## ASSIGNMENT
Restate every line of the material below word for word, skipping the images.

## DATA BLOCK

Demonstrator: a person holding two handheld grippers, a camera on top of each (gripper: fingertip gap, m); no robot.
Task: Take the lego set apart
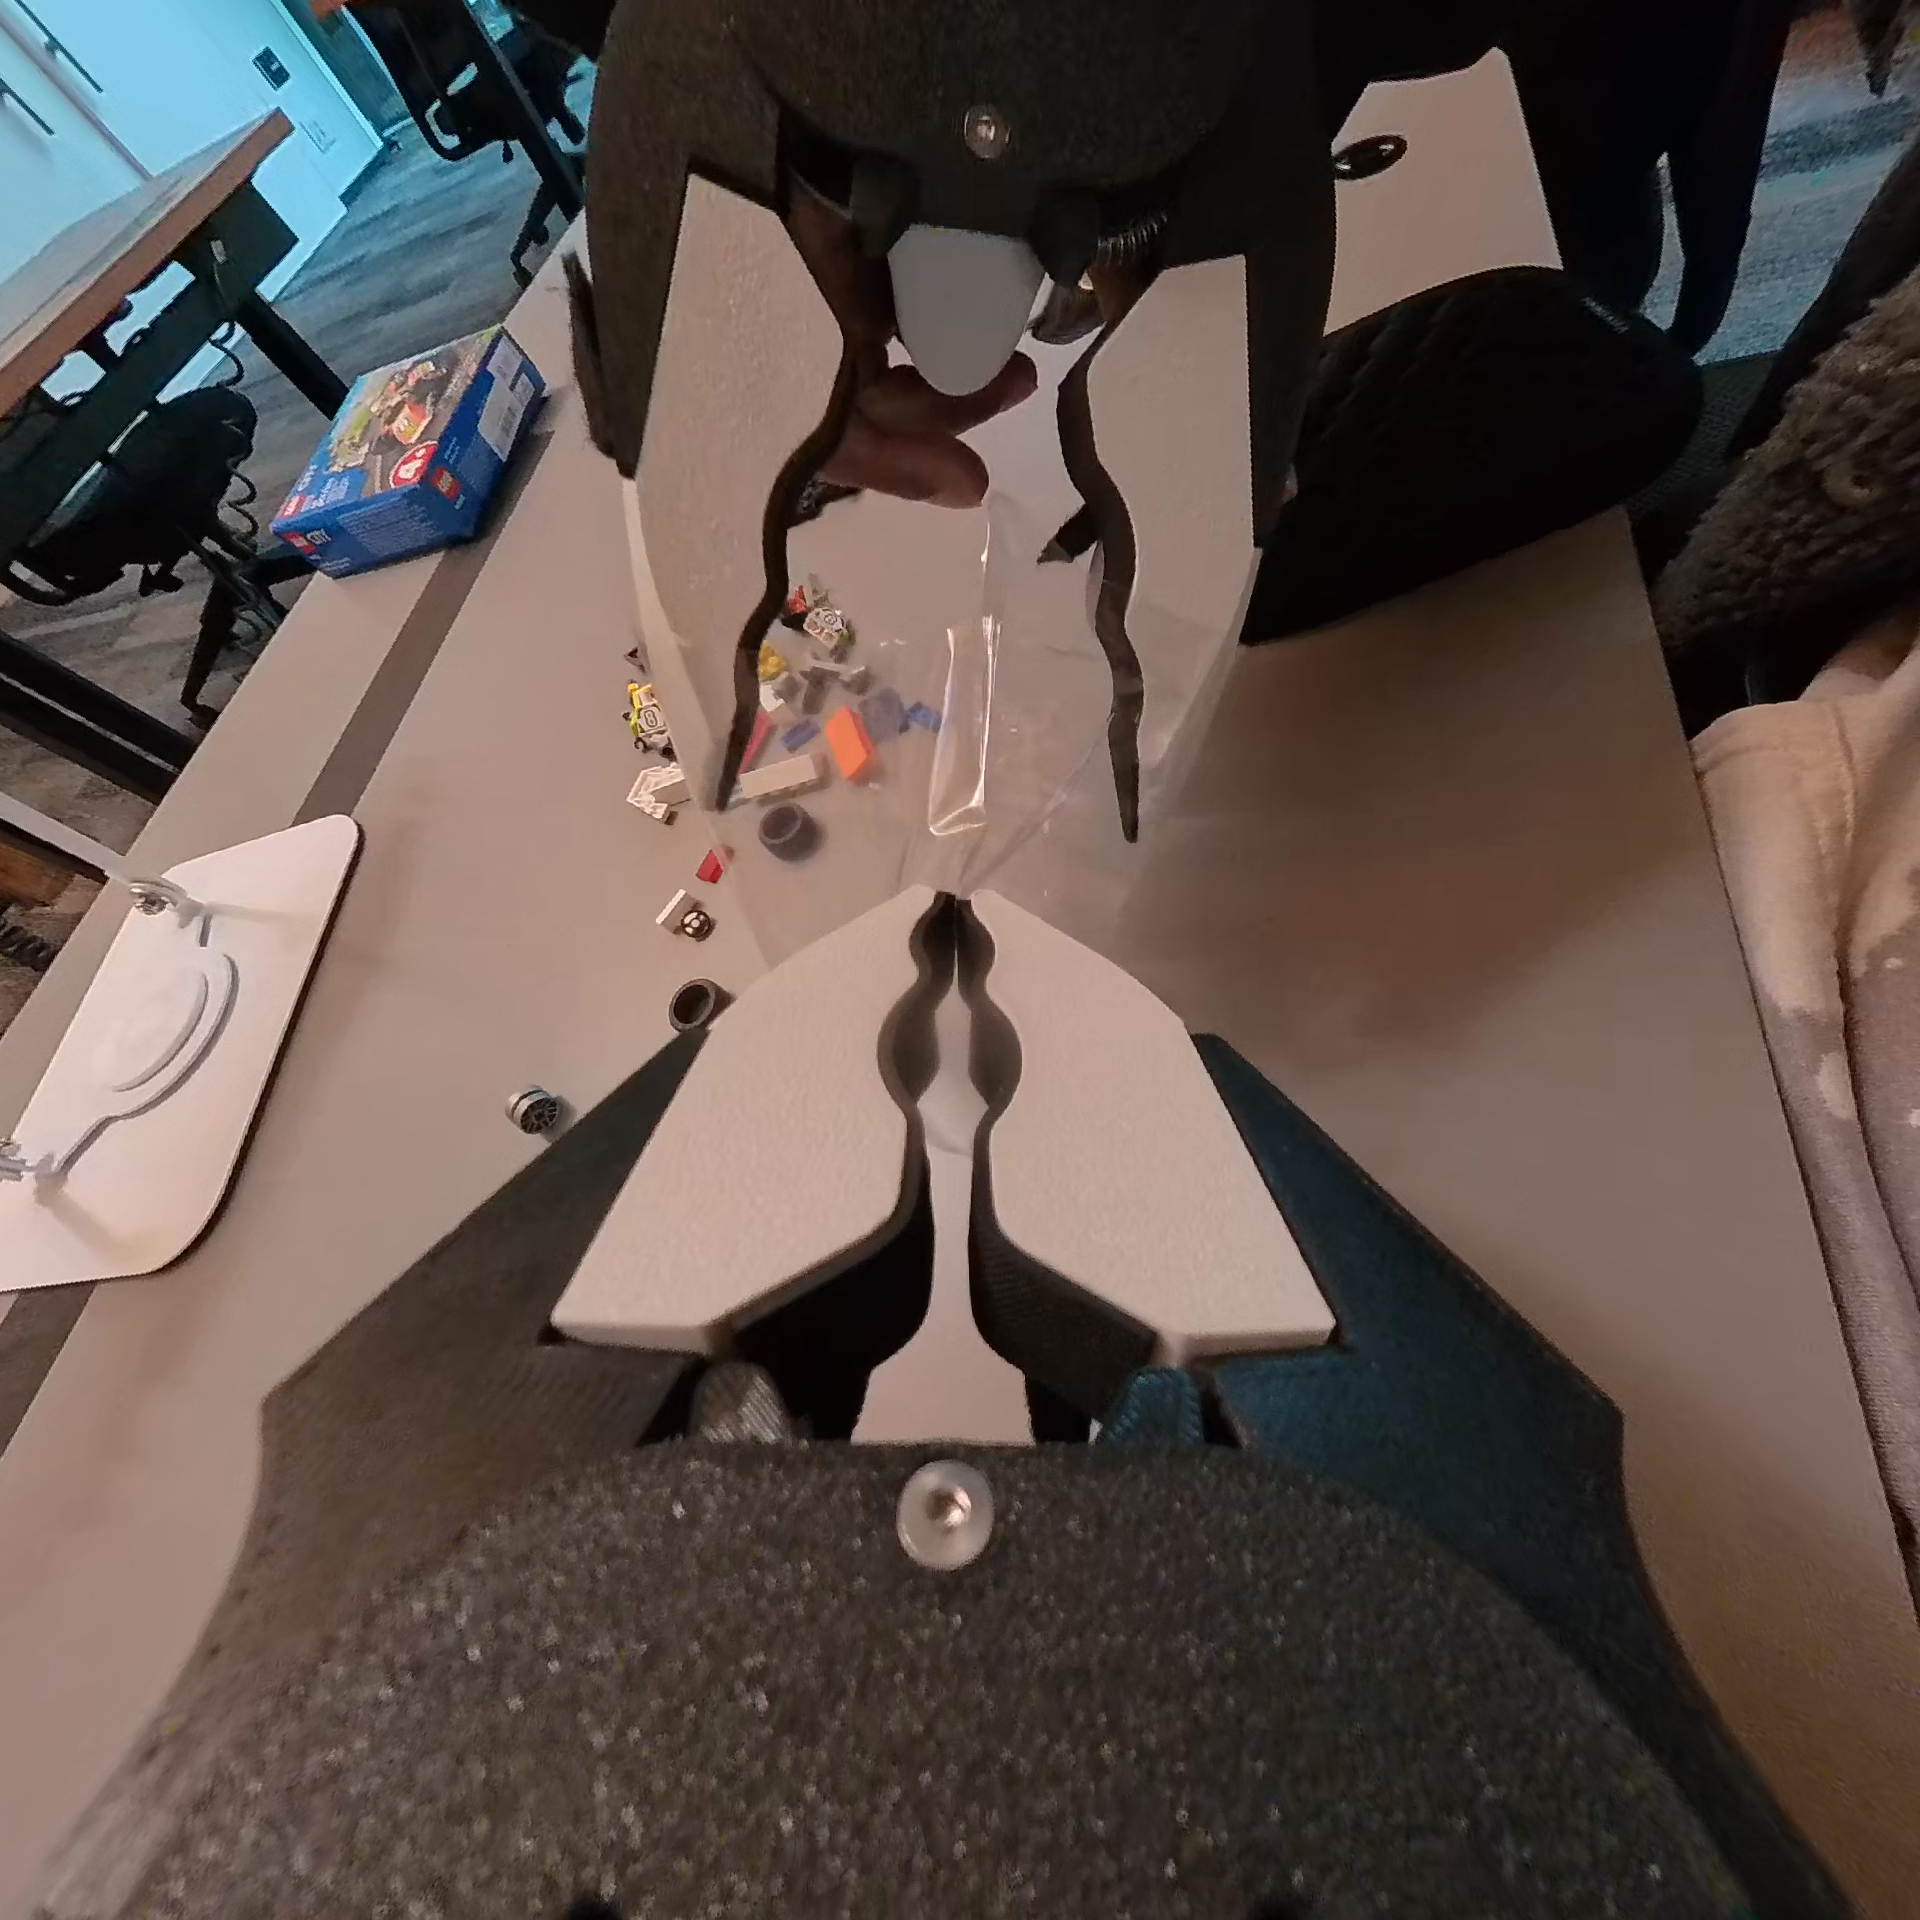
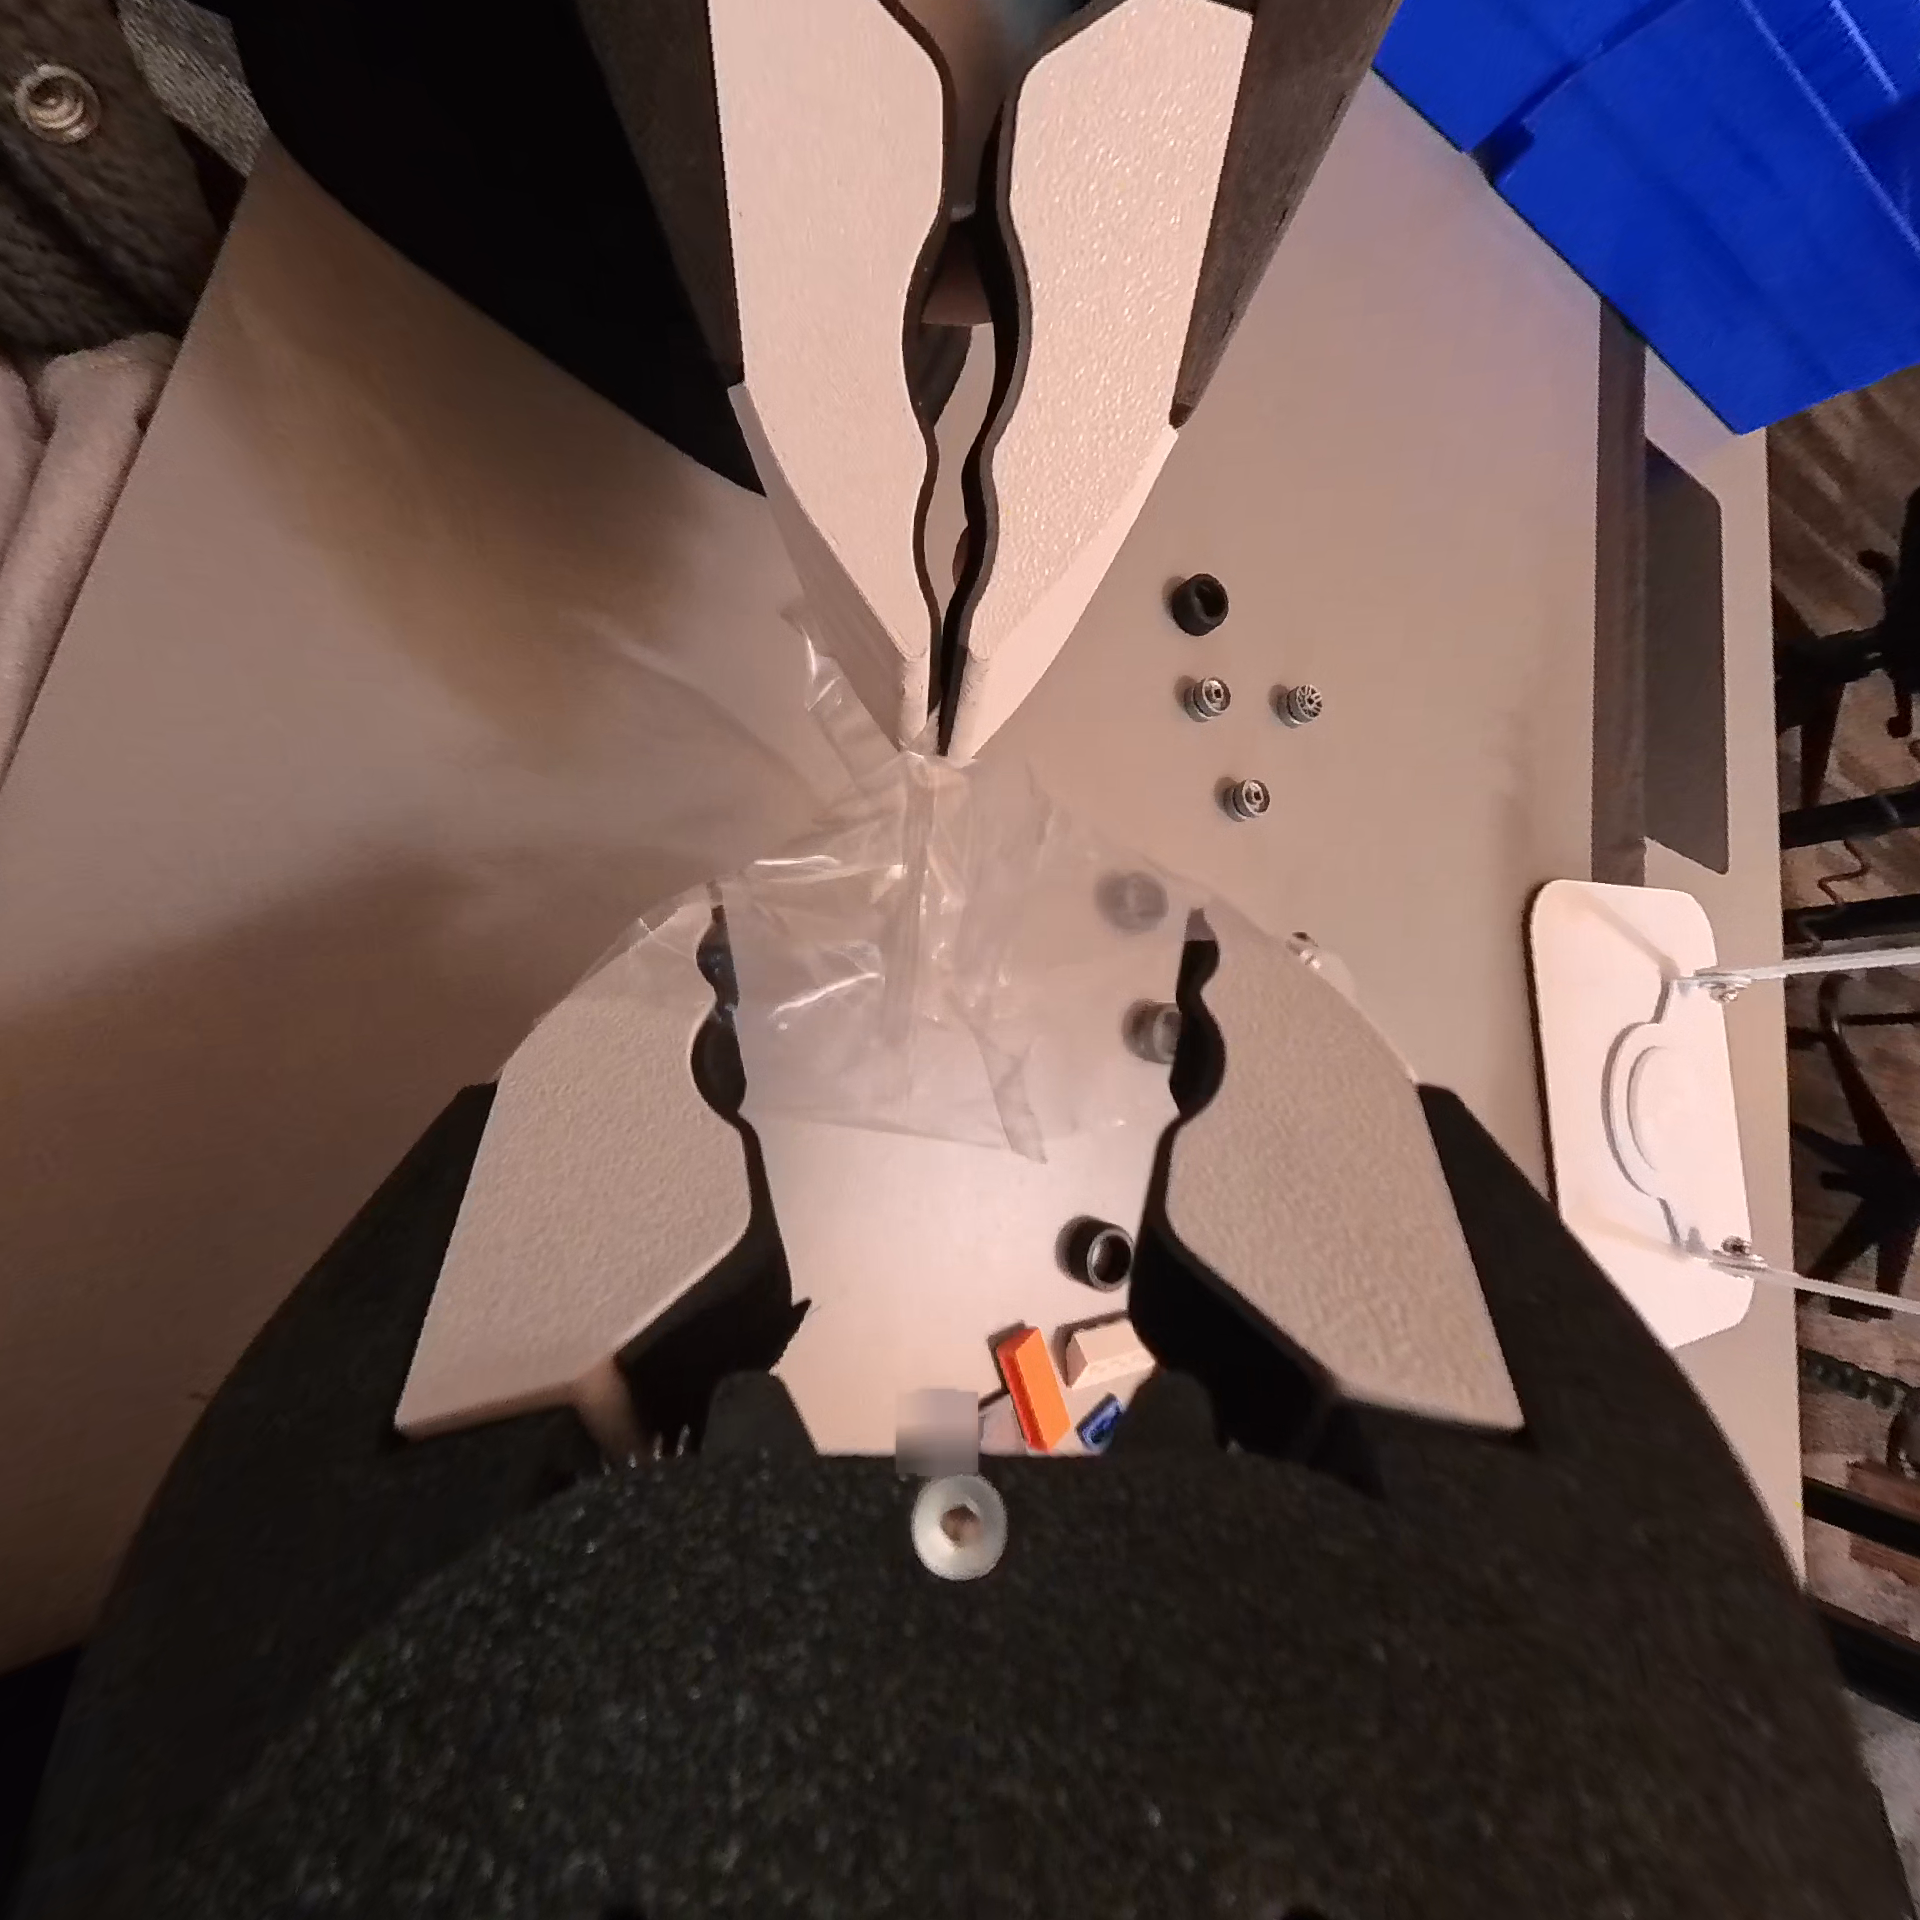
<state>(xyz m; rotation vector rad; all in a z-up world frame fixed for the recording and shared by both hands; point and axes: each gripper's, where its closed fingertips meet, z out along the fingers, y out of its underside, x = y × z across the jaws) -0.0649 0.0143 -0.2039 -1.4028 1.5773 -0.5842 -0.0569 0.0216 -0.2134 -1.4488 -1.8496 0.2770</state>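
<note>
My left gripper (image 1: 951, 909) is shut on a corner of a clear plastic bag (image 1: 961, 727), which it holds above the table. It also shows in the right wrist view (image 2: 935, 753), pinching the bag (image 2: 894, 997). My right gripper (image 2: 953, 920) is open, with the bag's loose end between its fingers, and faces the left one (image 1: 928, 816). Loose lego pieces (image 1: 821, 696) lie on the table under the right gripper, among them an orange brick (image 1: 852, 750) (image 2: 1029, 1387), a tan brick (image 2: 1101, 1356) and a black tyre (image 2: 1101, 1252).
A blue lego box (image 1: 416, 457) lies at the far left of the grey table (image 1: 1403, 935). Small wheels (image 2: 1244, 798) and a tyre (image 1: 694, 1006) are scattered. A white stand plate (image 1: 156, 1039) (image 2: 1631, 1101) sits near the edge. Blue bins (image 2: 1714, 156) stand beyond. My left and right fingertips are right by each other. My right tips are roughly 15 cm from the orange brick (image 1: 852, 750). It is also in sight in the right wrist view (image 2: 1045, 1377).
</note>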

## EXPECTED ANSWER
Demonstrator: a person holding two handheld grippers, a camera on top of each (gripper: fingertip gap, m); no robot.
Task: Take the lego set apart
<state>(xyz m; rotation vector rad; all in a z-up world frame fixed for the recording and shared by both hands; point and axes: each gripper's, where its closed fingertips meet, z out along the fingers, y out of its underside, x = y × z across the jaws) -0.0649 0.0143 -0.2039 -1.4028 1.5773 -0.5842 -0.0569 0.0216 -0.2134 -1.4488 -1.8496 0.2770</state>
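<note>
My left gripper (image 1: 951, 909) is shut on a corner of a clear plastic bag (image 1: 961, 727), which it holds above the table. It also shows in the right wrist view (image 2: 935, 753), pinching the bag (image 2: 894, 997). My right gripper (image 2: 953, 920) is open, with the bag's loose end between its fingers, and faces the left one (image 1: 928, 816). Loose lego pieces (image 1: 821, 696) lie on the table under the right gripper, among them an orange brick (image 1: 852, 750) (image 2: 1029, 1387), a tan brick (image 2: 1101, 1356) and a black tyre (image 2: 1101, 1252).
A blue lego box (image 1: 416, 457) lies at the far left of the grey table (image 1: 1403, 935). Small wheels (image 2: 1244, 798) and a tyre (image 1: 694, 1006) are scattered. A white stand plate (image 1: 156, 1039) (image 2: 1631, 1101) sits near the edge. Blue bins (image 2: 1714, 156) stand beyond. My left and right fingertips are right by each other. My right tips are roughly 15 cm from the orange brick (image 1: 852, 750). It is also in sight in the right wrist view (image 2: 1045, 1377).
</note>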

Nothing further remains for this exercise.